_TASK TO COMPLETE_:
The entries below are to be retyped exactly. Preserve every word.

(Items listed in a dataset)
※

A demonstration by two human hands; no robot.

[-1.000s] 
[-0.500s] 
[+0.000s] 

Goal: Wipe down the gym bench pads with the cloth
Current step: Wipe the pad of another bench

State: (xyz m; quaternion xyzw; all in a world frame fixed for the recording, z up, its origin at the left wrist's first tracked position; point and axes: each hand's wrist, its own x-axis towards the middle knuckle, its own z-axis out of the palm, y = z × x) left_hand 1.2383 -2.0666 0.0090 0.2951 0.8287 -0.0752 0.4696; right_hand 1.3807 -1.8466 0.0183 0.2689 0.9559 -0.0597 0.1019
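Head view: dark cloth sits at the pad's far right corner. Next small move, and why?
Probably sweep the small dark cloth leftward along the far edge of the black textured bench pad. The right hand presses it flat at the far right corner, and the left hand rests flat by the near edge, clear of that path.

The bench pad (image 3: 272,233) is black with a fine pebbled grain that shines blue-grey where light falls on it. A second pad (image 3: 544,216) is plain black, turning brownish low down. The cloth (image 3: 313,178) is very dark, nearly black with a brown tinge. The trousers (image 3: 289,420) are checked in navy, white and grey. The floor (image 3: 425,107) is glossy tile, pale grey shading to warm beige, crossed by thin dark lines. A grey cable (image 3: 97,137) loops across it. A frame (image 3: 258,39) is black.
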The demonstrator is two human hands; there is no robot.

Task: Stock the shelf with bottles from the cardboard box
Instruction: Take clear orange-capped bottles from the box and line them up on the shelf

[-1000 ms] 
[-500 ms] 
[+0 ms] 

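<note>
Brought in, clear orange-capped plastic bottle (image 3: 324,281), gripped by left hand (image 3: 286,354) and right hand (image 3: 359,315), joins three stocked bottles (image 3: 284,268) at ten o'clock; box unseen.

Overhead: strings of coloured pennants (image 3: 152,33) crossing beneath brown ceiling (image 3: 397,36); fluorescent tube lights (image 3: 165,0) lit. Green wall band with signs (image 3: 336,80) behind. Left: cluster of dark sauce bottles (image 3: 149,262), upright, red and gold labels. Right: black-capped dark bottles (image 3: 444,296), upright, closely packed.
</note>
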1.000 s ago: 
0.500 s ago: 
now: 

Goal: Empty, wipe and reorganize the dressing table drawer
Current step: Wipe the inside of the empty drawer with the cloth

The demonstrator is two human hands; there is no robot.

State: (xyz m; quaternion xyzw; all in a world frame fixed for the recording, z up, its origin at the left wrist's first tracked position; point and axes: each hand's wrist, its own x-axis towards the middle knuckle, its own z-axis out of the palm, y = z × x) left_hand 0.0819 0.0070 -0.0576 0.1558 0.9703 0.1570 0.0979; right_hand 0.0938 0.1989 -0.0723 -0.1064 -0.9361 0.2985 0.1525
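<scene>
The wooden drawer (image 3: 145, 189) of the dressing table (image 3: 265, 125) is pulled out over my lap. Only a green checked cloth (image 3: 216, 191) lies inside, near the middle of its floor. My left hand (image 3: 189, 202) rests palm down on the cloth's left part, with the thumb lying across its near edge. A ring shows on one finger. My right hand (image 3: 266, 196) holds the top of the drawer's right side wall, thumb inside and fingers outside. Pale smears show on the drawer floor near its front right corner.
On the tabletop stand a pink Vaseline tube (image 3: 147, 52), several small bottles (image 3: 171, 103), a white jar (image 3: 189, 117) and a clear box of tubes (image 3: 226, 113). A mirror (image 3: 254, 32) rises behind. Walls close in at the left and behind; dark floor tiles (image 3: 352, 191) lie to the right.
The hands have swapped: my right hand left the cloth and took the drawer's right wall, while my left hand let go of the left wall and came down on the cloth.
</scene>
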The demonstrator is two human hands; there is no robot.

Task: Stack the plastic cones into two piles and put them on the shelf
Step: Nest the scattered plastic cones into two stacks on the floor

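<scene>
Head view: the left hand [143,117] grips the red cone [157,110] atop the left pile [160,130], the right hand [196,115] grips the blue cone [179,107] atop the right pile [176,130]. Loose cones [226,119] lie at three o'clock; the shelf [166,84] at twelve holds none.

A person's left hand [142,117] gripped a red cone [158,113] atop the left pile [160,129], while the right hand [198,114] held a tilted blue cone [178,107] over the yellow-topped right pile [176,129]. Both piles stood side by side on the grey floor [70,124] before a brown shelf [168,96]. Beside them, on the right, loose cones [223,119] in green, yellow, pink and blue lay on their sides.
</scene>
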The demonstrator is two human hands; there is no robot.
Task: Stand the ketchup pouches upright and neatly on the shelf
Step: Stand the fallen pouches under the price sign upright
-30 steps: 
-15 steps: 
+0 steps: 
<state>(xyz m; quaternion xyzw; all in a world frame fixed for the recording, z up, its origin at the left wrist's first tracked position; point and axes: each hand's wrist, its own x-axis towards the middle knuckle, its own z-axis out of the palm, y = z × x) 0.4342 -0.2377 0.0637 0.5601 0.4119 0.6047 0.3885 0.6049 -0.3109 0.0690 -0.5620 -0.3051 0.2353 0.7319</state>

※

_SOLVED PROBLEM_:
A demonstration by two human hands; no robot.

[-1.000s] 
[-0.500s] 
[+0.000s] 

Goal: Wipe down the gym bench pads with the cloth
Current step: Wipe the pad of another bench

State: (xyz m; quaternion xyzw; all in a world frame fixed for the recording, z up, its origin at the left wrist's first tracked position; point and axes: each hand's wrist, its own x-axis towards the middle knuckle, its own z-axis out of the palm, y = z × x) left_hand 1.2383 -2.0666 0.0090 0.2951 0.8287 -0.0752 0.4696; right_hand 1.3807 -1.8466 0.0183 0.2689 0.9559 -0.0597 0.1019
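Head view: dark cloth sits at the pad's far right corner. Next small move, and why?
Probably sweep the small dark cloth leftward along the far edge of the black textured bench pad. The right hand presses it flat at the far right corner, and the left hand rests flat by the near edge, clear of that path.

The bench pad (image 3: 272,233) is black with a fine pebbled grain that shines blue-grey where light falls on it. A second pad (image 3: 544,216) is plain black, turning brownish low down. The cloth (image 3: 313,178) is very dark, nearly black with a brown tinge. The trousers (image 3: 289,420) are checked in navy, white and grey. The floor (image 3: 425,107) is glossy tile, pale grey shading to warm beige, crossed by thin dark lines. A grey cable (image 3: 97,137) loops across it. A frame (image 3: 258,39) is black.
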The demonstrator is two human hands; there is no robot.

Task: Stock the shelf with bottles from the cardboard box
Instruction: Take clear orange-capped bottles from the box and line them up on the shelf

[-1000 ms] 
[-500 ms] 
[+0 ms] 

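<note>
Brought in, clear orange-capped plastic bottle (image 3: 324,281), gripped by left hand (image 3: 286,354) and right hand (image 3: 359,315), joins three stocked bottles (image 3: 284,268) at ten o'clock; box unseen.

Overhead: strings of coloured pennants (image 3: 152,33) crossing beneath brown ceiling (image 3: 397,36); fluorescent tube lights (image 3: 165,0) lit. Green wall band with signs (image 3: 336,80) behind. Left: cluster of dark sauce bottles (image 3: 149,262), upright, red and gold labels. Right: black-capped dark bottles (image 3: 444,296), upright, closely packed.
</note>
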1.000 s ago: 
0.500 s ago: 
now: 

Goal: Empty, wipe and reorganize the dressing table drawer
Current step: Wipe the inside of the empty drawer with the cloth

The demonstrator is two human hands; there is no robot.

State: (xyz m; quaternion xyzw; all in a world frame fixed for the recording, z up, its origin at the left wrist's first tracked position; point and axes: each hand's wrist, its own x-axis towards the middle knuckle, its own z-axis out of the palm, y = z × x) left_hand 0.0819 0.0070 -0.0576 0.1558 0.9703 0.1570 0.0979; right_hand 0.0938 0.1989 -0.0723 -0.1064 -0.9361 0.2985 0.1525
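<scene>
The wooden drawer (image 3: 145, 189) of the dressing table (image 3: 265, 125) is pulled out over my lap. Only a green checked cloth (image 3: 216, 191) lies inside, near the middle of its floor. My left hand (image 3: 189, 202) rests palm down on the cloth's left part, with the thumb lying across its near edge. A ring shows on one finger. My right hand (image 3: 266, 196) holds the top of the drawer's right side wall, thumb inside and fingers outside. Pale smears show on the drawer floor near its front right corner.
On the tabletop stand a pink Vaseline tube (image 3: 147, 52), several small bottles (image 3: 171, 103), a white jar (image 3: 189, 117) and a clear box of tubes (image 3: 226, 113). A mirror (image 3: 254, 32) rises behind. Walls close in at the left and behind; dark floor tiles (image 3: 352, 191) lie to the right.
The hands have swapped: my right hand left the cloth and took the drawer's right wall, while my left hand let go of the left wall and came down on the cloth.
</scene>
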The demonstrator is two human hands; there is no robot.

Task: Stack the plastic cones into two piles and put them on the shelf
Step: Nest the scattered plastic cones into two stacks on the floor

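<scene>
Head view: the left hand [143,117] grips the red cone [157,110] atop the left pile [160,130], the right hand [196,115] grips the blue cone [179,107] atop the right pile [176,130]. Loose cones [226,119] lie at three o'clock; the shelf [166,84] at twelve holds none.

A person's left hand [142,117] gripped a red cone [158,113] atop the left pile [160,129], while the right hand [198,114] held a tilted blue cone [178,107] over the yellow-topped right pile [176,129]. Both piles stood side by side on the grey floor [70,124] before a brown shelf [168,96]. Beside them, on the right, loose cones [223,119] in green, yellow, pink and blue lay on their sides.
</scene>
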The demonstrator is two human hands; there is no robot.
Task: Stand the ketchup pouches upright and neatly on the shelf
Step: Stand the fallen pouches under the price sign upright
-30 steps: 
-15 steps: 
+0 steps: 
<state>(xyz m; quaternion xyzw; all in a world frame fixed for the recording, z up, its origin at the left wrist's first tracked position; point and axes: each hand's wrist, its own x-axis towards the middle knuckle, its own z-axis out of the palm, y = z × x) 0.4342 -0.2377 0.0637 0.5601 0.4119 0.6047 0.3885 0.6049 -0.3109 0.0690 -0.5620 -0.3051 0.2353 0.7319</state>

The answer has been given, and the exercise is done.